On Tier-1 Hortense, the home directory ($HOME) corresponds to your personal scratch directory ($VSC_SCRATCH), rather than your usual VSC home directory ($VSC_HOME).

This is done to ensure that Tier-1 Hortense can remain operational, even if there is maintenance being performed on the Tier-2 shared storage filesystem of a VSC site (UGent, KUL, VUB, UAntwerpen), or in case of problems with the network connection to the other VSC sites.

Although your VSC home directory is usually accessible via $VSC_HOME, we strongly recommend to not simply create symbolic links to files like your .bashrc startup script, since that would defeat the purpose of this “home-on-scratch” setup.

This recommendation also applies to $VSC_DATA: you should avoid using it in your job scripts as much as possible, and ensure that your workflow only relies on the Hortense scratch filesystem. If you require any data as input for your jobs, it should be copied to the Hortense scratch filesystem first.

Project scratch directories

  • Please be aware that storage space on $VSC_SCRATCH (personal scratch directory) is limited per user to 3 GB.

  • Instead, it is better to use the dedicated scratch storage space which is reserved for your Tier-1 project.

  • The environment variable $VSC_SCRATCH_PROJECTS_BASE points to the base folder containing all project directories.

  • Project directories are given the same name as your Tier-1 project (so without a prefix like gpr_compute_).

  • To change to your project scratch directory, you can use this command:

cd $VSC_SCRATCH_PROJECTS_BASE/your_project_name

In this command, you should change ‘your_project_name’ to the actual name of your project.

Scratch storage quota usage

  • You can check personal and project storage quota usage by running the my_dodrio_quota command.

  • If you want to check storage quota for specific projects, or for projects that are not listed automatically, use the -p option.

  • For a list of all options, run my_dodrio_quota -h.

Accessing data via /readonly

Due to the fairly aggressive page cache purging policy of the Lustre storage software that is used for the Tier-1 Hortense scratch filesystem, you may need to make some changes to how you access data in your job scripts to avoid performance problems.

Whether or not this is required depends whether data is being read multiple times during your job. If so, the extent of the performance impact depends on the number of files that are read, how large those files are, how those files are being accessed (the I/O pattern), etc. Note that this applies to both input data for your workloads, as well as any software you have installed on the Tier-1 Hortense scratch filesystem (see also Accessing software via /readonly mount point).
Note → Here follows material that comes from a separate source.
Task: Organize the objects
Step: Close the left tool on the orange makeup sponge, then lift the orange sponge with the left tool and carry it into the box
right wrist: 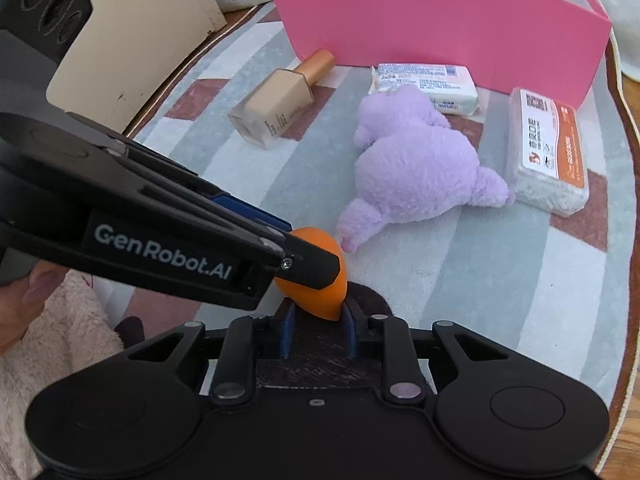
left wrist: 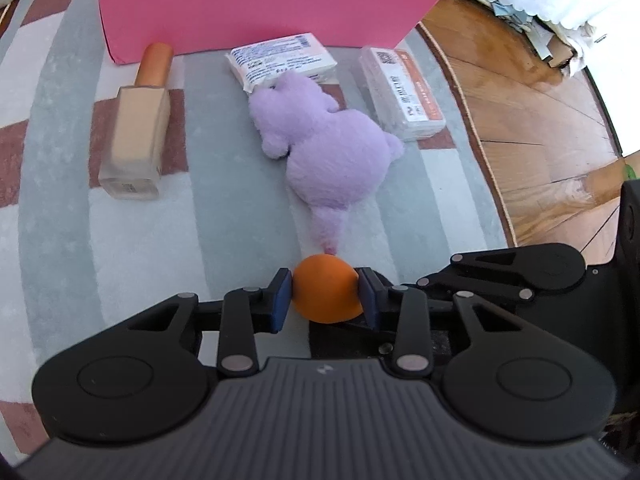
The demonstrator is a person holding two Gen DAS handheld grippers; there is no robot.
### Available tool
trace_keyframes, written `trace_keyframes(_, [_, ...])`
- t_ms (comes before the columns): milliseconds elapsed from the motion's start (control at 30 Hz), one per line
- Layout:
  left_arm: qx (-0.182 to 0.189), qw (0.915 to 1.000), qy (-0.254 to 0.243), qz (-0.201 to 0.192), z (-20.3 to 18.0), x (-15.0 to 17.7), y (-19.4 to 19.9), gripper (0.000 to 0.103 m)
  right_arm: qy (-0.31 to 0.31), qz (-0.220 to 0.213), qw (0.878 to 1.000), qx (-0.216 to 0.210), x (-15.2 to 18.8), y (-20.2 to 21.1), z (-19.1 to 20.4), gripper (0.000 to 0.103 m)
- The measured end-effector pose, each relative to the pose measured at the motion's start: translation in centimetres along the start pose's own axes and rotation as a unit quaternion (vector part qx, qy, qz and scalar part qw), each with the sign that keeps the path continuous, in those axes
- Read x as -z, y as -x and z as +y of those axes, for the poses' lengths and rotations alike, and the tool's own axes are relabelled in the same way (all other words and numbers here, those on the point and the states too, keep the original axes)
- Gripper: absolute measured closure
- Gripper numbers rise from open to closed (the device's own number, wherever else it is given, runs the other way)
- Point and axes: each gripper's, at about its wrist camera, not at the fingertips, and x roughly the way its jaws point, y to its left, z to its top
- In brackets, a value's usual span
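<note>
- Fingers [left wrist: 285, 296] of the left gripper [left wrist: 326, 295] are clamped on the orange sponge [left wrist: 326, 294], low over the rug [left wrist: 140, 240].
- Right gripper [right wrist: 318, 318] pinches the sponge's narrow tip; its long axis tilts up toward the left.
- Pink box [left wrist: 260, 0] lies straight ahead, beyond the purple plush [left wrist: 328, 144].

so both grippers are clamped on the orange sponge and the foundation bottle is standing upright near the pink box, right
Not quite: the foundation bottle lies on its side on the rug, cap toward the pink box, as the left wrist view shows. The rest holds: the left gripper and right gripper both have their jaws shut on the orange sponge.
</note>
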Motion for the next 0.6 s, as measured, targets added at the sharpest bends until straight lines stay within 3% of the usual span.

To mitigate performance problems caused by the aggressive page cache purging, you can access the data in your project scratch directory through the /readonly mount point, rather than accessing it directly.

This is done by prefixing the path to files and directories with /readonly/ in your job script: rather than accessing your data via $VSC_SCRATCH_PROJECTS_BASE/... (or /dodrio/scratch/..., which you should not use), you just use /readonly/$VSC_SCRATCH_PROJECTS_BASE/... instead. For example:

export INPUT_DATA=/readonly/VSC_SCRATCH_PROJECTS_BASE/your_project_name/inputs/
python example_process_data.py $INPUT_DATA

As the name suggests, the /readonly mount point only provides read-only access to your data. Trying to make any changes to files that are accessed via /readonly will result in “Read-only filesystem” errors.

Note

On the login nodes, there is a delay of maximum 30 minutes for changes to files (or new/removed files/directories) to be reflected through the /readlonly mount point.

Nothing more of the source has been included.